I would be in favor of anti-discrimination measures for relativley large groups for which it can be proven that the basis on which they are discriminated against is unfair or untrue.
Its seems plausible to me that both conditions are to a large extent met for most of the groups that are currently protected in this fashion for a certain value of antidiscrim_policy. However I have severe reservations with the current implementation of antidiscrimination policies.
Overall the exact border where "doing something" seems worth while is hard to quantify for me because I would need to compare it to the anti-discrimination measure proposed to see if it was cost effective. But my instinct tends to tell me that such a small inefficency as to be unfixable by market incentives is going to be hard to fix in a cost effective manner by goverment intervention.
Let's say you are interviewing a candidate for a job. In casual conversation, the candidate mentions that he is a member of a rather old and prestigious country club. You've never heard the name of the club before.

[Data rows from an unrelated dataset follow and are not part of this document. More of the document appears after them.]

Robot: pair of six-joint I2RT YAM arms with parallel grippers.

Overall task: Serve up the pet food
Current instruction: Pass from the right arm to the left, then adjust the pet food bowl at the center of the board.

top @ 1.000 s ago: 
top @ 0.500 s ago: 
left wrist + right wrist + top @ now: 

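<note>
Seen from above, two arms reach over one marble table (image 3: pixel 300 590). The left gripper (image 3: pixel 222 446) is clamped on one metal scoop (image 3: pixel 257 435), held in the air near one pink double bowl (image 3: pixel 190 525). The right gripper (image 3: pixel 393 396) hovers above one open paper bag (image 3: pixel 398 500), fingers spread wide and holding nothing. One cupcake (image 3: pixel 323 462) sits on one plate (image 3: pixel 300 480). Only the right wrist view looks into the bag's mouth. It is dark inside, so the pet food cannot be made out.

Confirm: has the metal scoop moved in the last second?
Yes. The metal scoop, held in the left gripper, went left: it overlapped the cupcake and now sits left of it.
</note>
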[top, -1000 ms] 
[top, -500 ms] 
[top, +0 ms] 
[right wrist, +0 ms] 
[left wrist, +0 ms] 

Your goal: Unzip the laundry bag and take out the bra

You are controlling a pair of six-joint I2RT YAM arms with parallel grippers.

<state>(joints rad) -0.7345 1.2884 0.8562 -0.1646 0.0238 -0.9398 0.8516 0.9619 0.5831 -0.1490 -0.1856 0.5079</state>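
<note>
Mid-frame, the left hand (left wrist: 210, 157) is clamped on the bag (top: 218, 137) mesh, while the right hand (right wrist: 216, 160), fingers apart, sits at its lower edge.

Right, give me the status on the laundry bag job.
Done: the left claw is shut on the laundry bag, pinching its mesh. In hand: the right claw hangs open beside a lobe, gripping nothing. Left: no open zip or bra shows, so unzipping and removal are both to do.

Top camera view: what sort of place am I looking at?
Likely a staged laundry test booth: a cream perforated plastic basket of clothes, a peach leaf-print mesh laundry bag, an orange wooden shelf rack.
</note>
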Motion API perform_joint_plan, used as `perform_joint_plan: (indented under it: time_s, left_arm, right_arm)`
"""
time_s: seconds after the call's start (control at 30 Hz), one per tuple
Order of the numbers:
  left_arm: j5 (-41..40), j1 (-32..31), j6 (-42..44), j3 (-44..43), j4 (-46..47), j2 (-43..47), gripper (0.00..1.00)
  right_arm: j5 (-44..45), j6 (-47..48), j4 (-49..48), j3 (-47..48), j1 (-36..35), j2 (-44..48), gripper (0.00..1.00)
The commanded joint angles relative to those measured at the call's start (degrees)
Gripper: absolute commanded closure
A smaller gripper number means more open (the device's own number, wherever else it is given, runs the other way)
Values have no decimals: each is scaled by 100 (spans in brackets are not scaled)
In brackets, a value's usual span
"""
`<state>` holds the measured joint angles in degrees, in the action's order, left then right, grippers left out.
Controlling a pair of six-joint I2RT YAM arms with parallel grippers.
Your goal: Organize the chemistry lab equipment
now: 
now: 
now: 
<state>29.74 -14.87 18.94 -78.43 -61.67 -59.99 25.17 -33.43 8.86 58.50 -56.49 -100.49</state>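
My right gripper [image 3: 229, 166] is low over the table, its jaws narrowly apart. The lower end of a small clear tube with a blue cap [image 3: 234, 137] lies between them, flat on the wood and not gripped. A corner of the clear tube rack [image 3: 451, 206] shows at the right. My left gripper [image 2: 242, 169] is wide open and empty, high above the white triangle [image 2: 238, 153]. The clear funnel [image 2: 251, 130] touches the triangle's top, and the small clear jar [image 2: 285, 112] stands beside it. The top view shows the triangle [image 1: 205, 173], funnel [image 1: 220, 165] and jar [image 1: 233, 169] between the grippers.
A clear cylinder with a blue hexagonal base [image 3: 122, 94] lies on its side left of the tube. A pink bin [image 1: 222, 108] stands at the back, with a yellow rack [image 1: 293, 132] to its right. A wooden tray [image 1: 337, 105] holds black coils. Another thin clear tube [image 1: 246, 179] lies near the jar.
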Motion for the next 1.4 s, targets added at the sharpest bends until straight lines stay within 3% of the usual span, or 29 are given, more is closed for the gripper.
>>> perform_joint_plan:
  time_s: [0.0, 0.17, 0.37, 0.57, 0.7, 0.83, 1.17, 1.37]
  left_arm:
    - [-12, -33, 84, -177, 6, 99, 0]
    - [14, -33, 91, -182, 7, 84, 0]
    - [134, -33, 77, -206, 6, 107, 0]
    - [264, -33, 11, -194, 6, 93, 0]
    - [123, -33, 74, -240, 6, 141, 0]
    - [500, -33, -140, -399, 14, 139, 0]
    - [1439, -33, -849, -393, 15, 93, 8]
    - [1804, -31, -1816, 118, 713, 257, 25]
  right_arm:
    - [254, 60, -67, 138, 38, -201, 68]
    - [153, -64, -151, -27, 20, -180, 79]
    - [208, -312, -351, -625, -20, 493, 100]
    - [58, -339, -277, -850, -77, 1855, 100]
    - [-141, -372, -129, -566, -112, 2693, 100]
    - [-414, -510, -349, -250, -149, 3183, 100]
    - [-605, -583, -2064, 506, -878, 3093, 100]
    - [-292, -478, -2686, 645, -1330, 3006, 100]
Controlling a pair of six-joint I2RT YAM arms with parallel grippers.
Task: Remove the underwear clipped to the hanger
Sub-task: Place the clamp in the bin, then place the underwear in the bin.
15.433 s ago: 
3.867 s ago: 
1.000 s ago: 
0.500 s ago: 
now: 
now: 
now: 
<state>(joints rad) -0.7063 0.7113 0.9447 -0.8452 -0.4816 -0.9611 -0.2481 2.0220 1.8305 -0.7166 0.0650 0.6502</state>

You look up the country club afterwards, and are surprised by what you read. The club refuses membership to homosexuals. It revokes the membership of couples who use birth control. Leadership positions are reserved to unmarried males.
The candidate is otherwise competent. Under what conditions would you hire him? Would you want a law passed banning hiring discrimination based on country club membership?
(The country club is analogous to a nicer version of the Catholic church. I left out a couple bad things.)
Religious discrimination is illegal in many parts of the world, and I think that's probably a good thing. Still, keeping this at the object level (no meta-rules or veils of ignorance) it seems to me that discriminating against religious people is fine. I'm curious what other people think.